__TO DO__:
Copy each line that includes the string "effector" from the material into your answer.

__GIVEN INFORMATION__:
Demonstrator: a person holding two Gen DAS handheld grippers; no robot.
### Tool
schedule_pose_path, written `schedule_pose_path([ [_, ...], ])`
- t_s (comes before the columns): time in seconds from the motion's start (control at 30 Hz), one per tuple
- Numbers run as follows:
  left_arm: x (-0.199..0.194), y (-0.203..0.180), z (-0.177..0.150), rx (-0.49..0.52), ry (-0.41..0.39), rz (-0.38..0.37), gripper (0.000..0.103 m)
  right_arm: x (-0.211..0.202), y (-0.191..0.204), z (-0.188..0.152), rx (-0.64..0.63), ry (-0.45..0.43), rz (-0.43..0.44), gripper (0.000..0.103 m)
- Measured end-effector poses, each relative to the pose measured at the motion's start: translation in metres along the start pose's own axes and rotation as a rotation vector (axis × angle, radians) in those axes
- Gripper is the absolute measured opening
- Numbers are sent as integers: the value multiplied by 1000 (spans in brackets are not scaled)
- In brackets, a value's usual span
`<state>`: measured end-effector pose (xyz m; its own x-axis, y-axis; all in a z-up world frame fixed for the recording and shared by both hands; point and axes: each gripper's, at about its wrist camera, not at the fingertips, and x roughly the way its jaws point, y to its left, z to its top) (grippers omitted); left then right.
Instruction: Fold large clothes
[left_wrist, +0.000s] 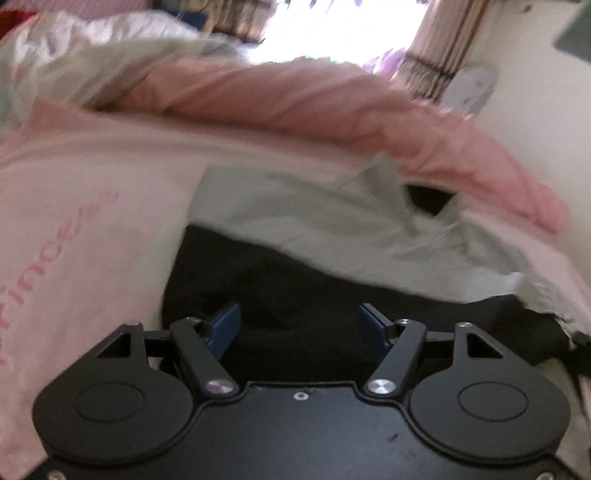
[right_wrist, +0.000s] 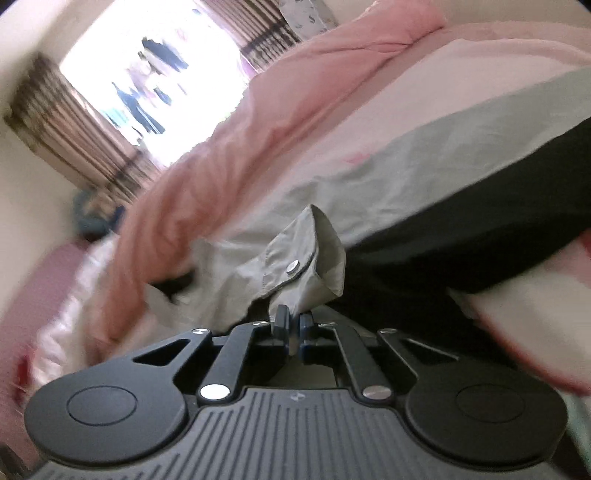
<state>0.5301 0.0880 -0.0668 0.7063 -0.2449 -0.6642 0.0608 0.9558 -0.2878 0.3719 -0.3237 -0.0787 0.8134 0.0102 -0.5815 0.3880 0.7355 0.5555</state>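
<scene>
A large grey-and-black garment lies on a pink bed. In the left wrist view its grey part (left_wrist: 314, 229) spreads across the middle and its black part (left_wrist: 295, 295) lies just ahead of my left gripper (left_wrist: 299, 325), which is open and empty above the black cloth. In the right wrist view my right gripper (right_wrist: 292, 325) is shut on the grey sleeve cuff (right_wrist: 295, 266), which has a metal snap button (right_wrist: 293, 266). The black part (right_wrist: 461, 221) runs to the right of the cuff.
A rumpled pink blanket (left_wrist: 295, 107) is bunched along the far side of the bed, also in the right wrist view (right_wrist: 229, 147). A pale pink sheet with pink lettering (left_wrist: 55, 258) lies left. Striped curtains (right_wrist: 74, 136) and a bright window (right_wrist: 147, 74) stand behind.
</scene>
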Motion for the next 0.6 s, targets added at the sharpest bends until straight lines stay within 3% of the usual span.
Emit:
schedule_pose_path([
  [0.1, 9, 13, -7, -13, 7, -13, 68, 4, -13, -7, 5, 22, -18, 12],
  [0.17, 7, 13, -6, -7, 18, -8, 68, -8, -11, -3, -5, 2, -43, 27],
  [0.23, 1, 11, 0, -18, 27, 1, 66, -23, 0, 2, -38, -65, -100, 28],
  [0.33, -13, 0, 13, 13, -23, -5, 66, -41, 29, 6, -164, -170, -44, 30],
  [0.47, -16, -18, 24, 59, -54, -15, 69, -23, 65, 4, -284, -134, -3, 30],
  [0.6, 5, -26, 20, 87, -10, 9, 69, 13, 68, -3, -305, -60, -48, 30],
])
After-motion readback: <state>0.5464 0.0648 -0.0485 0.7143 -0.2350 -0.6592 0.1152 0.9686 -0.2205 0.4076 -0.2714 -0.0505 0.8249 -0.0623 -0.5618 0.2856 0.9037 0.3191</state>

__ANSWER TO THIS PROBLEM__:
- Measured end-effector poses, each relative to the pose measured at the motion's start: translation in metres along the start pose's own axes and rotation as a rotation vector (axis × angle, radians) in those axes
`<state>`: measured end-effector pose (xyz m; its own x-axis, y-axis; all in a z-up world frame fixed for the recording and shared by both hands; point and axes: each gripper's, at about its wrist camera, not at the fingertips, and x roughly the way its jaws point, y to its left, z to its top) (grippers omitted); left then right.

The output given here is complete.